Exercise instructions: Transcribe the whole listing exactly, but do not carry over its pictures.

Data segment:
:::::

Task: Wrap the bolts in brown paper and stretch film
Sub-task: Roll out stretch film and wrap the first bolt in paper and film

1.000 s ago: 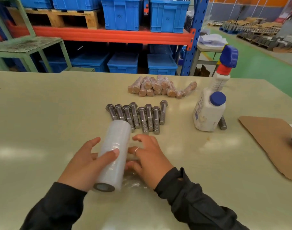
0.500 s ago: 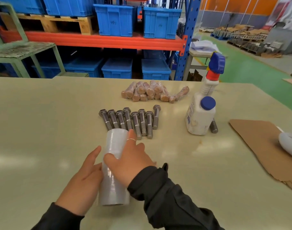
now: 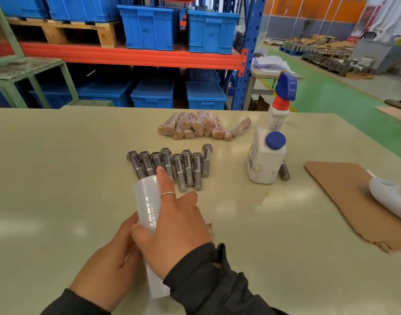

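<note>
A white spray bottle (image 3: 266, 155) and brown cardboard (image 3: 352, 201) sit off right; wrapped bundles (image 3: 201, 126) lie beyond the bare bolts (image 3: 172, 165). The stretch film roll (image 3: 149, 223) – long axis pointing away, toward the bolts – lies on the table (image 3: 58, 178), left hand (image 3: 108, 264) cupping its side, right hand (image 3: 174, 226) laid over it, fingers extended.

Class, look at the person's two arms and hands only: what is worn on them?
Both arms wear long dark, near-black sleeves of a soft, creased fabric that end at the wrists. The right sleeve bunches in folds at the cuff; the left sleeve shows only at the frame's bottom edge. The hands are bare, without gloves. The right hand has a thin silver ring on one finger; the left hand shows none.
</note>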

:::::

Output for this task:
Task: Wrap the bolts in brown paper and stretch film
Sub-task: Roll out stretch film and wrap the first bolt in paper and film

1.000 s ago: 
0.500 s ago: 
now: 

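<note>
A white spray bottle (image 3: 266, 155) and brown cardboard (image 3: 352, 201) sit off right; wrapped bundles (image 3: 201, 126) lie beyond the bare bolts (image 3: 172, 165). The stretch film roll (image 3: 149, 223) – long axis pointing away, toward the bolts – lies on the table (image 3: 58, 178), left hand (image 3: 108, 264) cupping its side, right hand (image 3: 174, 226) laid over it, fingers extended.

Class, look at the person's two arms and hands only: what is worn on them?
Both arms wear long dark, near-black sleeves of a soft, creased fabric that end at the wrists. The right sleeve bunches in folds at the cuff; the left sleeve shows only at the frame's bottom edge. The hands are bare, without gloves. The right hand has a thin silver ring on one finger; the left hand shows none.
</note>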

Nothing else belongs in the answer.